Implicit and explicit locking: InnoDB uses a two-phase locking protocol. It can be locked at any time during a transaction and is only released during commit or ROLLBACK. All locks are released at the same time and are automatically locked according to the isolation level. InnoDB also supports display locking, see 1.2.1.

1.4 Multi-version Concurrency Control (MVCC)

Most of MySQL’s transactional storage engines do not implement simple row-level locking, but generally implement multi-version concurrency control (MVCC) at the same time to improve concurrency performance. You can think of MVCC as a variant of row-level locking that allows non-blocking reads and writes to lock only necessary rows.

MVCC is implemented by keeping a snapshot of the data at a point in time. Depending on when the transaction starts, each transaction may see different data for the same table at the same time.

Different storage engines have different IMPLEMENTATIONS of MVCC, typically optimistic concurrency control and pessimistic concurrency control. InnoDB’s MVCC is implemented by storing two hidden columns at the end of each row record. These two columns store the creation time of the row and the expiration time (or deletion time) of the row. The system version number is automatically incremented before a new transaction is started.

MVCC only works at the repeatable read and commit read isolation levels. Because uncommitted reads always read the latest rows, not rows that match the current version of the transaction, serial reads lock all read rows.

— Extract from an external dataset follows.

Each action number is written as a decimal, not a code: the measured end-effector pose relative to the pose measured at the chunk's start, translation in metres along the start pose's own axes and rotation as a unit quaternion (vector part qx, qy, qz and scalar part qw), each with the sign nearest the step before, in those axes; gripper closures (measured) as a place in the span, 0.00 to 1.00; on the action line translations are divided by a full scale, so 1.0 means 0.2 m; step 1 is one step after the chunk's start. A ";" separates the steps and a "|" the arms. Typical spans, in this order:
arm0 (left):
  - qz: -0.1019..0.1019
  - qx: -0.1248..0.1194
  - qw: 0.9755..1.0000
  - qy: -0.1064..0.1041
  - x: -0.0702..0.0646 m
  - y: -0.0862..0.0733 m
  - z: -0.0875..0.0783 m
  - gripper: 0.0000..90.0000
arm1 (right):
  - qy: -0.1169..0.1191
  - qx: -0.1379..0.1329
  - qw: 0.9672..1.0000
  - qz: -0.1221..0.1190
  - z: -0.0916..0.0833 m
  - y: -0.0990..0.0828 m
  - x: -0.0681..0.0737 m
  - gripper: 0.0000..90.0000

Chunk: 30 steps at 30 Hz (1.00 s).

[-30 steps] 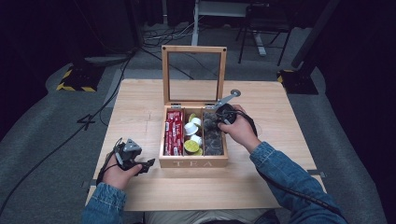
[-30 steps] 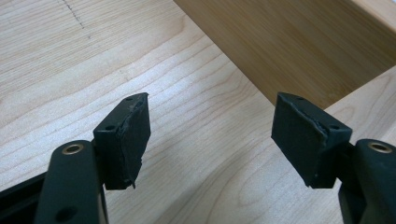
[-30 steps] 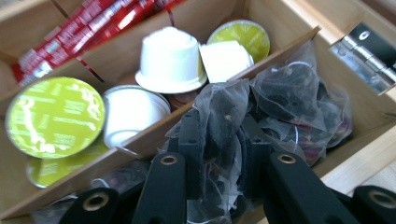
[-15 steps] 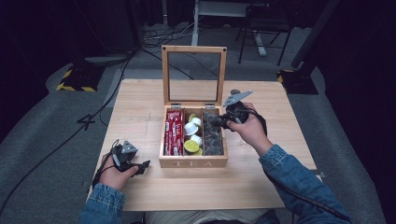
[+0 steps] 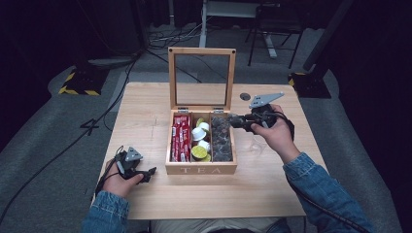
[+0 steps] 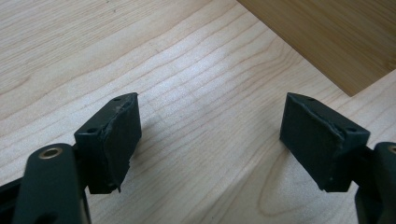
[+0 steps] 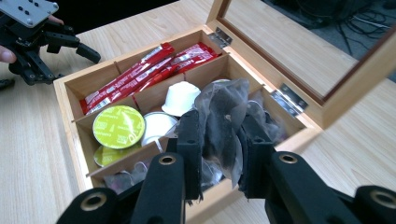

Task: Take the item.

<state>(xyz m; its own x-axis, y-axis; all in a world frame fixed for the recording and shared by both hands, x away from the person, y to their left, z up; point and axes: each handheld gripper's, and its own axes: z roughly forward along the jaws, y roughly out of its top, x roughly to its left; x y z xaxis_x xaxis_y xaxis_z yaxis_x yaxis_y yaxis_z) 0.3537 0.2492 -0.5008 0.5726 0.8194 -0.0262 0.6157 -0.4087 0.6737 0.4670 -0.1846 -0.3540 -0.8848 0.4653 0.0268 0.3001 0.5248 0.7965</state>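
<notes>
Over the table (image 5: 145, 121), right gripper (image 7: 219, 154) pinches sachet (image 7: 222, 116).

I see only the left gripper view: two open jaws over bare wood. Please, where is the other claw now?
Observer: The right claw is at the right side of the open tea box.
Operator: Is it holding something?
Observer: Yes, it is shut on a dark sachet above the box's right compartment.
Operator: What is in the other compartments?
Observer: Red sticks in the left one; capsules in the middle.
</notes>
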 end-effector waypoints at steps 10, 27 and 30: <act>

Let’s look at how MVCC operates at the repeatable read isolation level.

select

InnoDB checks each row based on two criteria: a.InnoDB only looks for rows whose version is earlier than the current transaction version (i.e. rows whose system version number is less than or equal to the transaction’s system version number) to ensure that the rows read by the transaction either existed before the transaction started or were inserted or modified by the transaction itself. B. The deleted version of the row is either undefined or greater than the current transaction version number, ensuring that the row read by the transaction is not deleted before the transaction begins. Only records that meet the preceding two conditions can be returned as the query result.

insert

InnoDB stores the current system version number as the row version number for each newly inserted row.

delete

InnoDB stores the current system version number as a row deletion identifier for each row that is deleted.

update

InnoDB inserts a new record, saves the current system version number as the row version number, and saves the current system version number to the original row as the row deletion mark. Keeping these two additional system versions allows most read operations to be unlocked, improving performance. The downside is that each row requires additional storage, more row checking, and some additional maintenance.